Como encaixar Conca no time?
- 4-2-3-1: Conca é quem tem capacidade técnica e características mais parecidas com o Diego. As alterações no esquemas seriam mínimas, e seria mais cômodo pra ele jogar com dois "corredores" nas pontas:
As desvantagens principais sobre o Conca são físicas. Ninguém sabe se ele terá capacidade para usar toda a técnica que ele tem, além de uma possível redução na mobilidade. Também tem a falta do ritmo de jogo, ele já vinha jogando num campeonato de menor qualidade técnica, e está há muito tempo inativo.

Esquema 4-3-3:
Os esquemas acima, foram preservando a atual estrutura do sistema de jogo. Porém, jogando com 3 meio campistas, e deixando um espaço maior para a movimentação de Guerrero e dos dois pontas pode ser a melhor opção. Explicando o porquê:

A Formação:
Seria um híbrido entre 4-3-3 e 4-1-4-1. É um jeito de controlar a bola e o ímpeto do Atlético-PR, que joga muito ofensivamente empurrado pela sua torcida na Arena da baixada. A escolha do Paquetá se dá por dois fatores: O fato de ter jogado nessa função por muito tempo na base, com o próprio Zé Ricardo, e pelo passe vertical que ele possui. Ao compor o meio de campo com dois meio-campistas, além de reforçar a marcação, tentamos simular a incrível movimentação do Diego. Olhem esse mapa de calor do Diego na partida contra o Vasco:
Só com 2 jogadores pra simular tamanha participação no jogo. (Dados: Footstats)
Além disso, com 3 meio-campistas o controle de jogo é mais fácil. O time tem jogadores mais espalhados na saída de bola, o que diminui o número de chutões, e com uma movimentação em bloco bem arquitetada, a equipe sempre terá superioridade numérica em relação ao adversário.
O número de lançamentos cai bastante. (Dados: Footstats)
Com maior liberdade, os laterais ficam mais livres pra chegar a linha de fundo. Trauco e Pará são bons nos cruzamentos. (Dados: Footstats)
A movimentação flutuante, e a falta de um "meia referência" para a marcação adversária facilita a criação de chances de gol. (Dados: Footstats)
Enfim, a lesão do Diego foi um grande baque, mas pode ser contornada.
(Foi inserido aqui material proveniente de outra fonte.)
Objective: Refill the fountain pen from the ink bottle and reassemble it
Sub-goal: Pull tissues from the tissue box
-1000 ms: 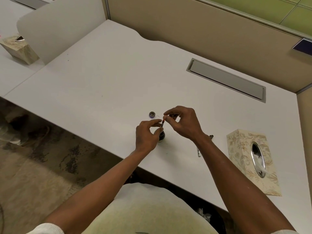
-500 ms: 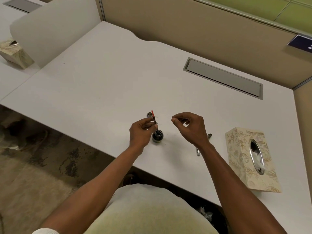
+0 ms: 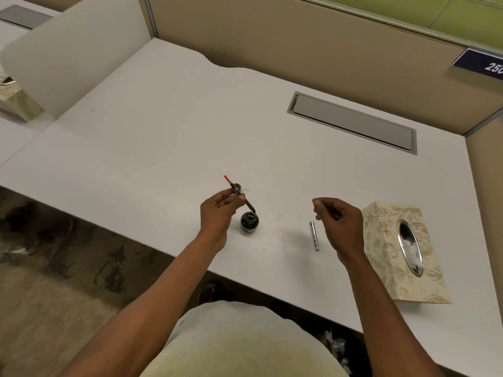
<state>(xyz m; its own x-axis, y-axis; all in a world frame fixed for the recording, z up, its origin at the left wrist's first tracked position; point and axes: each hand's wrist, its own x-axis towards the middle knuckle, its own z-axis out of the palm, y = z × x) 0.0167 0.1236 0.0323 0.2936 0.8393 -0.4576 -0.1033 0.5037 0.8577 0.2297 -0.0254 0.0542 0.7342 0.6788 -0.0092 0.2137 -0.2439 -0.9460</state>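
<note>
Left hand pinches pen, tip in ink bottle mouth; right hand loosely curled, holding nothing, above table.

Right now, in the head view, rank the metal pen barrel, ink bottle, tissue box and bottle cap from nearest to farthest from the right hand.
From the right hand:
1. Metal pen barrel, just to its left on the desk.
2. Tissue box, to its right.
3. Ink bottle, farther left, below the left hand.
4. Bottle cap, far left, behind the ink bottle.

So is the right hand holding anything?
No, the right hand hangs over the desk with loosely curled fingers and holds nothing.
</note>
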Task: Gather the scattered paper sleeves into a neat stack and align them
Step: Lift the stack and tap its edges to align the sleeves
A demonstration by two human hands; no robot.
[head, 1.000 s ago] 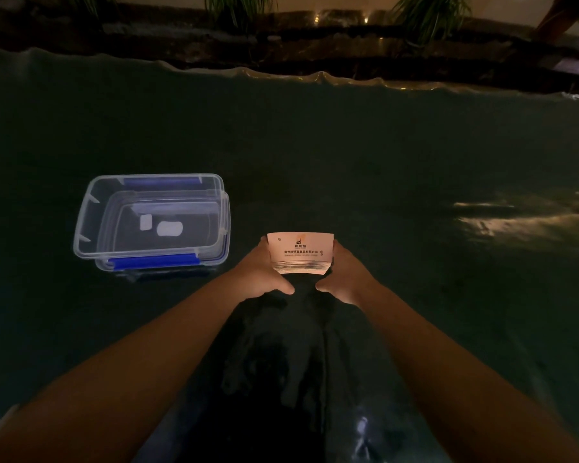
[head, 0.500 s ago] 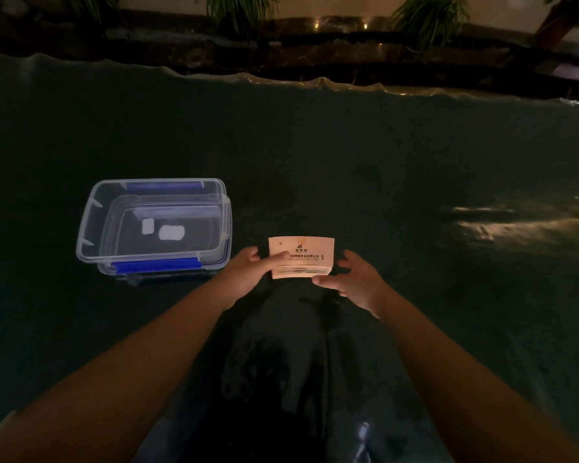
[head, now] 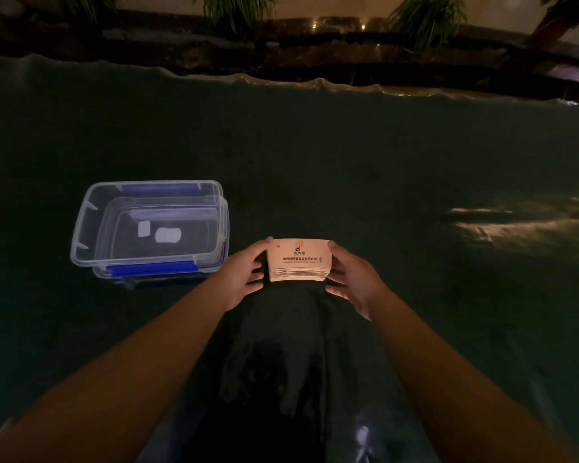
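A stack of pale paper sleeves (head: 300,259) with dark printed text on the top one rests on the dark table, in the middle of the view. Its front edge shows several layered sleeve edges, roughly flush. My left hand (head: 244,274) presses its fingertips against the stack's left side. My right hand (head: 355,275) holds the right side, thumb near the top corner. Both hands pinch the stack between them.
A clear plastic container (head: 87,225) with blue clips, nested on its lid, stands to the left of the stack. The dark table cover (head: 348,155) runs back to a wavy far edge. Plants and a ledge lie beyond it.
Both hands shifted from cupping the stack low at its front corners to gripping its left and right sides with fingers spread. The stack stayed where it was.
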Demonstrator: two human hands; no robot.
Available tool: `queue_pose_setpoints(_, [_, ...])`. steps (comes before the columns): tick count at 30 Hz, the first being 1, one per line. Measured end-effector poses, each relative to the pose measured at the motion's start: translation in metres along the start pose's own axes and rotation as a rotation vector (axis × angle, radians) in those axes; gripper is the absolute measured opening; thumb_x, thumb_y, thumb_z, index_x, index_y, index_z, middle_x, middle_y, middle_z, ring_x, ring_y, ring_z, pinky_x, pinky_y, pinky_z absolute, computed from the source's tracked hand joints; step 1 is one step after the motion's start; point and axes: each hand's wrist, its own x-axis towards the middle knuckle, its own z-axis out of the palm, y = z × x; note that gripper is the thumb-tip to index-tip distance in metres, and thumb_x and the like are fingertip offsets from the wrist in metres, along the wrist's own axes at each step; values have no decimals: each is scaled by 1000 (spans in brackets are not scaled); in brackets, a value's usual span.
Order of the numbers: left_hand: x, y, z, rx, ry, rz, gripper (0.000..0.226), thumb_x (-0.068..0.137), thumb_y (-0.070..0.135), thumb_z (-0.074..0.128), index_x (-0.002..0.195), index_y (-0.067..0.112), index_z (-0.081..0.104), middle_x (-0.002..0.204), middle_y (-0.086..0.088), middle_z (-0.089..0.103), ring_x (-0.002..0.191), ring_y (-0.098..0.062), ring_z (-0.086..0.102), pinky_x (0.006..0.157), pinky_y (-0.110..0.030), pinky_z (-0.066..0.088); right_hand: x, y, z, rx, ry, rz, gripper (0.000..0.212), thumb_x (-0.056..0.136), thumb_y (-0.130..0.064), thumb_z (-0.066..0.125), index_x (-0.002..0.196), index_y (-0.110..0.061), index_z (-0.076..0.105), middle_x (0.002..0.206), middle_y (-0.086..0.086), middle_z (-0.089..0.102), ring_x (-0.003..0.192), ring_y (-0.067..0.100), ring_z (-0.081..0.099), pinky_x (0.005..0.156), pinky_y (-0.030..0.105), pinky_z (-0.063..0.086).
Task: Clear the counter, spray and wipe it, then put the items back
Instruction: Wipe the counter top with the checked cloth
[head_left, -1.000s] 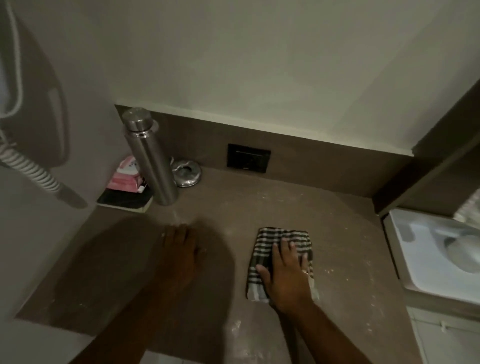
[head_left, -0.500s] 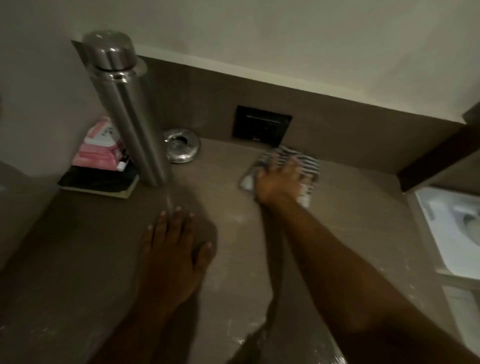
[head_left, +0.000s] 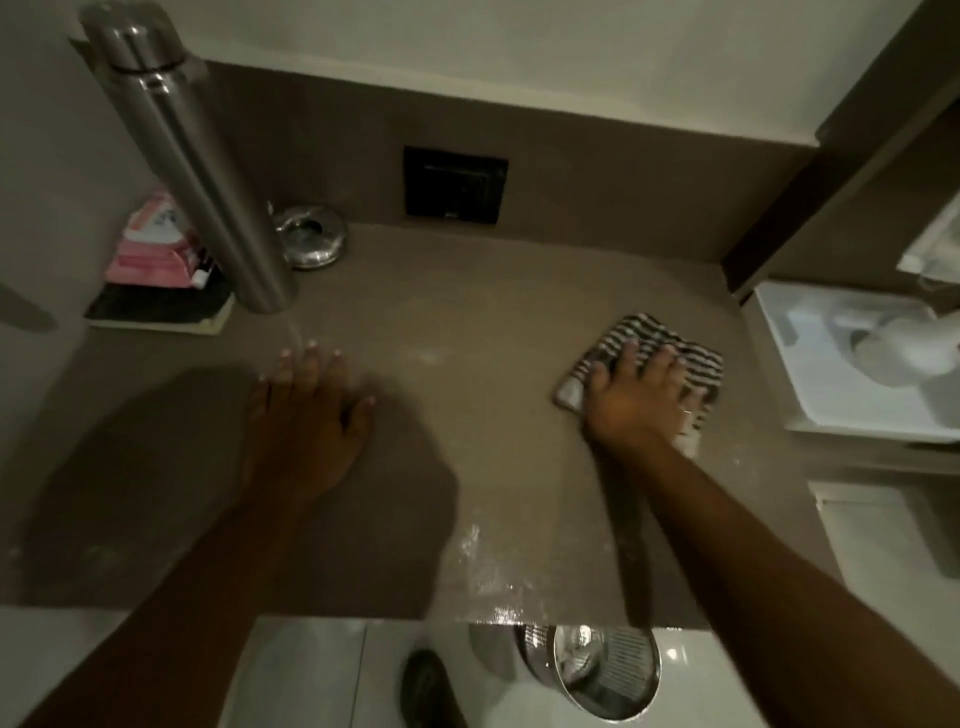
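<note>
Fingers (head_left: 655, 364) of my right hand (head_left: 636, 402) lie spread and nearly straight across a striped cloth (head_left: 649, 353), pressing it flat to the brown counter (head_left: 467, 332); nothing is gripped or pinched. The cloth shows beyond my fingertips and to either side of them, its folded edge jutting out past the thumb side, while my palm covers its near part. Just beyond the little-finger side, the counter ends at a white basin (head_left: 852, 384).

My left hand (head_left: 306, 415) rests palm down on the bare counter, fingers straight and slightly fanned, holding nothing. It is well apart from the cloth, across an open stretch of counter bearing pale streaks. Just beyond these fingertips stands a tall steel bottle (head_left: 192, 156), upright on the counter. To the far side of the bottle lies a pink packet (head_left: 150, 244) on top of a dark book (head_left: 156, 309); behind the bottle sits a round metal dish (head_left: 311, 236), close to the backsplash. A black wall plate (head_left: 455, 184) is set in the backsplash, beyond both hands. Below the counter's near edge, a metal bin (head_left: 597, 670) stands on the floor.
</note>
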Motion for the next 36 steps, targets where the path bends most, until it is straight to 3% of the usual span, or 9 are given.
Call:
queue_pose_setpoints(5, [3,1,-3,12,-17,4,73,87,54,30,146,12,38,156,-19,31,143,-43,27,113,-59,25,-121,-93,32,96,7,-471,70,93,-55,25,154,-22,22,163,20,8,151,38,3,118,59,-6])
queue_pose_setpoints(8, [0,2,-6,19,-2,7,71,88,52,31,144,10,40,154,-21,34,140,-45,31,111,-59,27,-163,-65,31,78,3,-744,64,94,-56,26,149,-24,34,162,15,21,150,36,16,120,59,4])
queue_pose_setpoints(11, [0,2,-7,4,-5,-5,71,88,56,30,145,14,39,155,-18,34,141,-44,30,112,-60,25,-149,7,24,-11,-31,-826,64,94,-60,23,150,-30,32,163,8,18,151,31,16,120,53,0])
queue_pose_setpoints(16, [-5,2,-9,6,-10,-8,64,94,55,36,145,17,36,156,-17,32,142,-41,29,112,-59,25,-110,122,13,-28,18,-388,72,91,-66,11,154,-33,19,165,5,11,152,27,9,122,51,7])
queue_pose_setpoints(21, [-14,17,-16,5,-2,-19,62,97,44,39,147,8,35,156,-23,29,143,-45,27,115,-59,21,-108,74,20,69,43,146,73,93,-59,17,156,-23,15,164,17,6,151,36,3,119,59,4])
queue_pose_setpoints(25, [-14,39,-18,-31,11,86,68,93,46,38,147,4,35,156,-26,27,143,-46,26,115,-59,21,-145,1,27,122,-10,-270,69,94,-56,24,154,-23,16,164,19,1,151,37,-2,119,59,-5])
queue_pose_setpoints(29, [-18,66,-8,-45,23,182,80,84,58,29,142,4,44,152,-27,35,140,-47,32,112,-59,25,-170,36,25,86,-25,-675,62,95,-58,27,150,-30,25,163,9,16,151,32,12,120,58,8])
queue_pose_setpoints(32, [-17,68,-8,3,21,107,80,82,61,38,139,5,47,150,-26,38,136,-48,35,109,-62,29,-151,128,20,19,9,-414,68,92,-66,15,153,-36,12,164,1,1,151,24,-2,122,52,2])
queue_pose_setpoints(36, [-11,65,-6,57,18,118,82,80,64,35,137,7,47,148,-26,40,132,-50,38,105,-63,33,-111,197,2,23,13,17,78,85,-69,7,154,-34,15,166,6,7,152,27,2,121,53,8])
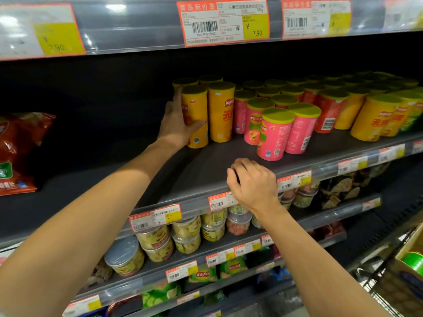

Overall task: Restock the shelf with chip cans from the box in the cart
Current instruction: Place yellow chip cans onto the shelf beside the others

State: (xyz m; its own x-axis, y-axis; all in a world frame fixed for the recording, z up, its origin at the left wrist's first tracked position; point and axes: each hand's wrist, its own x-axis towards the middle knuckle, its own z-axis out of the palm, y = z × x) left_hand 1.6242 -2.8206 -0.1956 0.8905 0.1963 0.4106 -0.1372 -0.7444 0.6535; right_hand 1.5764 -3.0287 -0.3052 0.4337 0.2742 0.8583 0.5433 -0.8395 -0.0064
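Head view: the left hand (177,124) wraps a yellow chip can (195,117) at about 11 o'clock, seating it upright on the shelf (206,165) beside its yellow row. The right hand (253,181), fingers curled and holding nothing, hovers at the shelf lip. Placing looks underway; next, presumably another can from the box (409,255) at 4 o'clock.

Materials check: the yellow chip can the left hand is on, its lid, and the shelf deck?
Yellow cylindrical chip can under the left hand: likely printed card or foil-wrapped tube, soft sheen. Its yellow-green lid: probably matte moulded plastic. Dark grey shelf deck: looks like painted metal, flat and smooth; cannot confirm.
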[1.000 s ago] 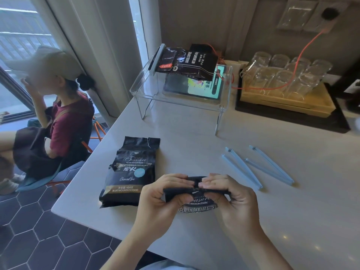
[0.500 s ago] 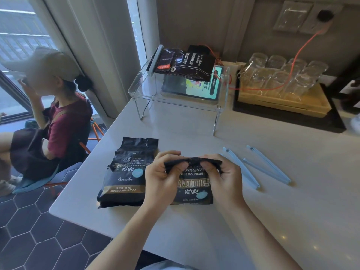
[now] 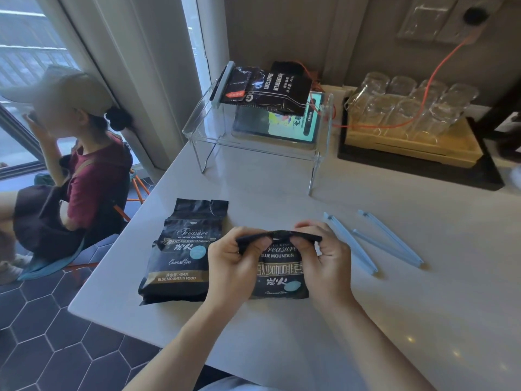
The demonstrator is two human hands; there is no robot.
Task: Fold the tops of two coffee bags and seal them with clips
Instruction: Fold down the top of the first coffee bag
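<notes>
Two black coffee bags lie side by side on the white table (image 3: pixel 366 320). The left coffee bag (image 3: pixel 183 255) lies flat with its top unfolded and nobody touching it. The right coffee bag (image 3: pixel 279 275) has its top rolled down into a thick fold. My left hand (image 3: pixel 234 263) pinches the left end of that fold and my right hand (image 3: pixel 324 255) pinches the right end. Two light blue sealing clips lie just right of my hands: the near clip (image 3: pixel 349 244) and the far clip (image 3: pixel 389 238), both loose on the table.
A clear acrylic shelf (image 3: pixel 253 136) at the back carries other dark coffee packets (image 3: pixel 267 91) with a lit tablet under them. A tray of upturned glasses (image 3: pixel 408 114) stands at the back right, crossed by an orange cable. A person sits left of the table edge.
The bag in my hands has moved away from me and now lies flat beside the left bag. Its top fold looks rolled tighter, with both hands still on it.
</notes>
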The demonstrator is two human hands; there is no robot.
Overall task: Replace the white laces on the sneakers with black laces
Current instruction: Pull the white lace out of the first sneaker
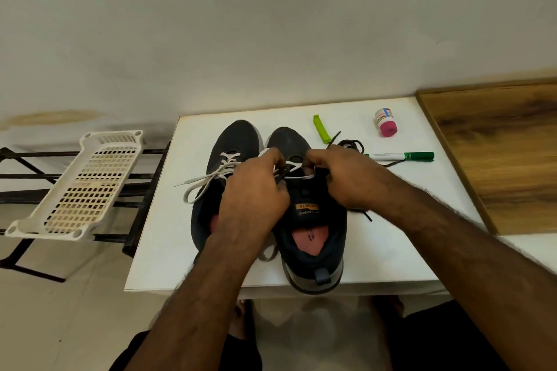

Antes da chegada dele no ano passado, também estávamos jogando bem, brigando por G4 e a 5 pontos do líder do Brasileirão na época. Lógico que a chegada dele elevou o patamar da equipe, mas sem ele não somos tão fracos quanto pensamos.
Tabela do Brasileirão-2016 na 20ª rodada.
Temos um técnico capaz, um elenco com profundidade e um certo tempo para treinar e ensaiar quem for entrar. Estamos em um momento crucial, fase final do Carioca e da classificação nos grupos pra libertadores. Nos resta esperar, e torcer para que quem seja escolhido entre e renda o máximo que pode. O próximo jogo, contra o Botafogo, será um bom teste.